Dr. John Crawford, a City Councilman, has appeared at the Workers’ Project to support a voice for nurses that does not involve formally petitioning for a union (see…/crawford-roots-for-lutheran…). Randy Schmidt from the United Auto Workers Union, has written that nurses at CHS need the help of organized labor (see…/healthy-dose-of-employee-em…). And a national union organization has reached out to NICHE to suggest the same idea. However, nurses have said that there are disadvantages to a nurses union (see…). NICHE has taken no stand on this issue, but we tend to agree with Dr. Crawford that nurses voices need to be heard more effectively at LHN. Nature abhors a vacuum, and if nurses’ and physicians’ concerns are put aside and more FTE reductions are implemented, it is not far-fetched to believe that previous reluctance to unionize will give way to a collective effort.

The city uses eminent domain to take property for other projects. Why not this one?

NICHE has written about a property under discussion for a number of potential uses: the former Superior Iron and Metal scrapyard site on Clinton, north of the river. This site could potentially require special cleanup, with the buyer footing the bill, including indemnification into the future. Site preparation costs for this type of property range from $3 million to more than $10 million, depending on what is found. It is early to know the cost for this property until the City’s work is more complete.
It’s notable that no one has spoken of costs relating to the razing or reselling/repurposing St. Joe Hospital–the latter of which would require remediating contamination. One of many potential issues: the St. Joe nursing dorm is listed in the Indiana Brownfields Program Site List (as of June 2016).

Other sites present their own problems, from razing buildings to unknown site preparation costs.

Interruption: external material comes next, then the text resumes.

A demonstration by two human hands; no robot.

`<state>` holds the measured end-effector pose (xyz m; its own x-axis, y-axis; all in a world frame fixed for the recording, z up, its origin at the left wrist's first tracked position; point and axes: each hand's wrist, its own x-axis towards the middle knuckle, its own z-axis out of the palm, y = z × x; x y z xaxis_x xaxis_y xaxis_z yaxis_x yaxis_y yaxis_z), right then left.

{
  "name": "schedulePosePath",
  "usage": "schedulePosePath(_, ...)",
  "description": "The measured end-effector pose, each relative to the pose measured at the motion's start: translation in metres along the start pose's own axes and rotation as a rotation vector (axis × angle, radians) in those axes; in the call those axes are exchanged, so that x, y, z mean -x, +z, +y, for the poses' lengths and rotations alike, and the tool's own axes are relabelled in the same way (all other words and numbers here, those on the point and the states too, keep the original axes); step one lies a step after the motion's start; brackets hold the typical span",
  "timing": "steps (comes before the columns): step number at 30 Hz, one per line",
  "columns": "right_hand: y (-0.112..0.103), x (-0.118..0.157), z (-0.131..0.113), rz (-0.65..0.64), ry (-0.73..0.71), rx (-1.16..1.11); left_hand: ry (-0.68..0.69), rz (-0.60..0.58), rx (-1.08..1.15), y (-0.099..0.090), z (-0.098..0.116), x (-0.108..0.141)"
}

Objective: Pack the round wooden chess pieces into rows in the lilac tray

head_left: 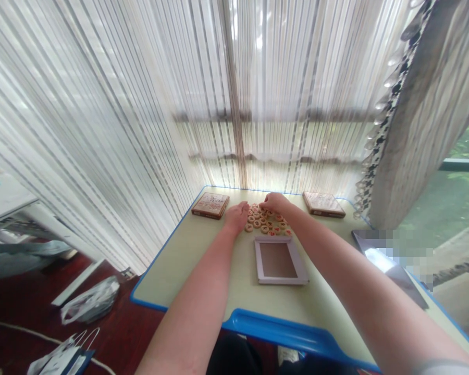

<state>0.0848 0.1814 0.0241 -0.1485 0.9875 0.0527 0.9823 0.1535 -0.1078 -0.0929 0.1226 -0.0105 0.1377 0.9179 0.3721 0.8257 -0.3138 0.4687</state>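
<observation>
Several round wooden pieces (264,228) with red or dark characters lie grouped on the pale table (180,265). My left hand (237,214) rests at the left edge of the group, its fingers pressed together against the outer pieces. Over the back of the group is my right hand (274,202), fingers bent in a pinch at the pieces; whatever is between them is too small to make out. Nearer to me than the pieces sits an open shallow box (260,263) with pale walls and a brown bottom.
A flat patterned box (211,204) lies at the table's back left, another (324,203) at the back right. A dark flat device (394,271) is by the right edge. A blue tray (277,329) lines the front edge. String curtains hang behind.
</observation>
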Motion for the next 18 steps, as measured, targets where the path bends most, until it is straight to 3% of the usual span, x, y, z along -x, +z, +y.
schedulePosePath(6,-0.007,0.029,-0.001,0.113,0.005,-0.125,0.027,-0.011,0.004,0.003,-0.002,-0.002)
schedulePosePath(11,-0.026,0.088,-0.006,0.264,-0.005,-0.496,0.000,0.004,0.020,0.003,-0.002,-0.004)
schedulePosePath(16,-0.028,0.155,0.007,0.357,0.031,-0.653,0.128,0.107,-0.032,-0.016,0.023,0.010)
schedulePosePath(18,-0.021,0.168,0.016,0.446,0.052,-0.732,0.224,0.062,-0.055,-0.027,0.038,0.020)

Can NICHE attempt to bring any positivity to this incredibly important conversation, or is that not an option in the current political arena? Both staff and patients need to feel secure and confident.

NICHE has attempted to reach LHN CEO Michael Poore by hand-carried letter and telephone and all attempts have gone for naught. As our local media has also learned, calls are not returned. We had hoped that more information would be revealed at the recent St. Joseph’s Hospital board meeting, but it seems that didn’t happen. Our guess is that only LHN parent company Community Health Systems (CHS) can answer such questions and local management has little, if any, decision-making authority. As to “secure and confident,” how any thinking person would feel secure after weeks of resignations and dismissals seems impossible to us. The positivity NICHE can offer is that the more information made public and available to employees, the less likely that management’s sub-par performance will be tolerated. With the right management, Lutheran Hospital, its physicians, its nurses, and the rest of its employees can once again earn a five-star rating.